The 'Blizzard of '96' already surpasses many snowfall totals from 1993's 'Storm of the Century'

Ten major locations throughout the middle Atlantic region and the Northeastern United States have set snowfall records this week, shattering record snowfall amounts set during the last "Storm of the Century" in March 1993, according to climatologists at the Northeast Regional Climate Center at Cornell University.

Those locations are Philadelphia; Newark, N.J.; Dulles Airport, Va.; Baltimore; Wilkes-Barre/Scranton, Pa.; New York City; Elkins, W.Va.; Charleston, W.Va.; National Airport, Va.; and Bridgeport, Conn.

Philadelphia handily beat the previous storm record of 12 inches by getting 30 inches of snow as of 10 a.m. today (Jan. 8). In fact, Philadelphia also beat the "storm of the century" record set on Feb. 11-12, 1983, which was 21.3 inches.

The 35-year-old, one-storm snowfall record for Newark, N.J., set on Feb. 3-4, 1961, also was topped during this blizzard, as the storm pounded it with 28 inches. The storm was still in progress, as this report was written. The previous one- storm record was 22.6 inches. Newark's storm of the century total was 12.7 inches, well below this storm.

"The forecasts were pretty accurate," said Keith Eggleston, climatologist at the Cornell-based center. "From another point-of-view, these are unprecendented amounts, just because this kind of snowfall never happened in some of these cities."

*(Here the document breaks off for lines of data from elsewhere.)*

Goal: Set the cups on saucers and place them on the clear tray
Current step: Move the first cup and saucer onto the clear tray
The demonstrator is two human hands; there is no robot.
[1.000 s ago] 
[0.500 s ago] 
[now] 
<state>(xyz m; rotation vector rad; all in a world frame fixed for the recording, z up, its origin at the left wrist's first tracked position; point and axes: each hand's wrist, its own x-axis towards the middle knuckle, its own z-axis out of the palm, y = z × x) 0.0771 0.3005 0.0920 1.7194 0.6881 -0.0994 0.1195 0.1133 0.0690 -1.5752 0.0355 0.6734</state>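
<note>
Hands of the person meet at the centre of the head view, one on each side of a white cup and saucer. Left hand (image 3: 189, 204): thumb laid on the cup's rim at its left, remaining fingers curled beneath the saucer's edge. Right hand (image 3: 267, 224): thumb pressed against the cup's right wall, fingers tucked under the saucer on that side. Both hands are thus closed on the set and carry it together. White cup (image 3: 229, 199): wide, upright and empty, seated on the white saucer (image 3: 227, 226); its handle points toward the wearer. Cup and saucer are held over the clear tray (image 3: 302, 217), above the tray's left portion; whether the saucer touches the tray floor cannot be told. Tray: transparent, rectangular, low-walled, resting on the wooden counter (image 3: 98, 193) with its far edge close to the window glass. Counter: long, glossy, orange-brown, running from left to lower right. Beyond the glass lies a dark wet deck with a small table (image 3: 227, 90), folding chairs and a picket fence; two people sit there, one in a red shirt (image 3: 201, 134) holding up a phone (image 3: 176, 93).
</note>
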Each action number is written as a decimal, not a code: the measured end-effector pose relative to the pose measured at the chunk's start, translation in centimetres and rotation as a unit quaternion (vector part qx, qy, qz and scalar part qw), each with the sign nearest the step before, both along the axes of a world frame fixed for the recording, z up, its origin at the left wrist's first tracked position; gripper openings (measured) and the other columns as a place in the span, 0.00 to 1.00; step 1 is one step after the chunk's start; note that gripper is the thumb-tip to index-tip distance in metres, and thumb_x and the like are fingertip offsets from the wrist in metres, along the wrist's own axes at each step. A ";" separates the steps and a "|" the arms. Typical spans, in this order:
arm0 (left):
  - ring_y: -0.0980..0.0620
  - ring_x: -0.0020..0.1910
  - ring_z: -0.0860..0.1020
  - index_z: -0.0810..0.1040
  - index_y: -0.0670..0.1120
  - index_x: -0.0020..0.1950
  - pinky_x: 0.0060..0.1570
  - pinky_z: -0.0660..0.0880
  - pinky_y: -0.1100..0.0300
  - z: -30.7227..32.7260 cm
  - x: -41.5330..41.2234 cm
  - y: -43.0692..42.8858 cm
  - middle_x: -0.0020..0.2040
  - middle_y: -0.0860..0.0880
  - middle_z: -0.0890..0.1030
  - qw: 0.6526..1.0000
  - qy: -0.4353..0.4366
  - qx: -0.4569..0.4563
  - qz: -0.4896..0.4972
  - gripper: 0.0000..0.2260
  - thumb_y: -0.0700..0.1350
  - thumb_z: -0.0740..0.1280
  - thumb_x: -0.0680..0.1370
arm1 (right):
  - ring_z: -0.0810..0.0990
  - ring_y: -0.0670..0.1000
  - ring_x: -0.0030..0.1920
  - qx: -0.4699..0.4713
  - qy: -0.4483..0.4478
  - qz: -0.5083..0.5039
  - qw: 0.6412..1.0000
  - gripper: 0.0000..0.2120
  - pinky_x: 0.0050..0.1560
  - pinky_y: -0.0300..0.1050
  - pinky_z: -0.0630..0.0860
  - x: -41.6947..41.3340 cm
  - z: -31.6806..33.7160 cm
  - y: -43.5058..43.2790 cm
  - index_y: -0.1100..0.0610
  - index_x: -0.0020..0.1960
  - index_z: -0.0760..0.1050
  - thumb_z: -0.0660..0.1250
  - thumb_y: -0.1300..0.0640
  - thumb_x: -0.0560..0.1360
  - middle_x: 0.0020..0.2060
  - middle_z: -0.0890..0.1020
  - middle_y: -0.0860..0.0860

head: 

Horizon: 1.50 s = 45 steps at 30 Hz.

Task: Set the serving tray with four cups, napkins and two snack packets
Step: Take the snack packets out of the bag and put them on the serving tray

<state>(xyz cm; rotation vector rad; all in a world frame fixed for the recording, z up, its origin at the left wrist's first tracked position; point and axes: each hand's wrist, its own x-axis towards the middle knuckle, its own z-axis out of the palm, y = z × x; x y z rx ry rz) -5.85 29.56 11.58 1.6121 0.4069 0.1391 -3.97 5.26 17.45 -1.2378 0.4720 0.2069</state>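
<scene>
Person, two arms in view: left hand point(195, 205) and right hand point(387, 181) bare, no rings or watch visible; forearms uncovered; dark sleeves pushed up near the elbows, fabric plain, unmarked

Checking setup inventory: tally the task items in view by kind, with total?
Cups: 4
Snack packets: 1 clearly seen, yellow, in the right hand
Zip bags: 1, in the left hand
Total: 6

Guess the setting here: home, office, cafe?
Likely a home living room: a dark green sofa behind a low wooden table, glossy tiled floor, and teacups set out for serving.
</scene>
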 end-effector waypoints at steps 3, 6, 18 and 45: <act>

Dulles International Airport, in the Virginia suburbs of Washington, D.C., recorded 2 feet of snow, shattering the "Storm of the Century" totals by almost 10 inches and beating the one-storm record by 1.2 inches, set on Feb. 10-11, 1983.

At Charleston, W.Va., this storm barely broke previous records. The March 1993 storm was also the previous one- storm record. By a slim one-tenth of an inch, the Blizzard of '96 set a new record, one-storm total of 19 inches.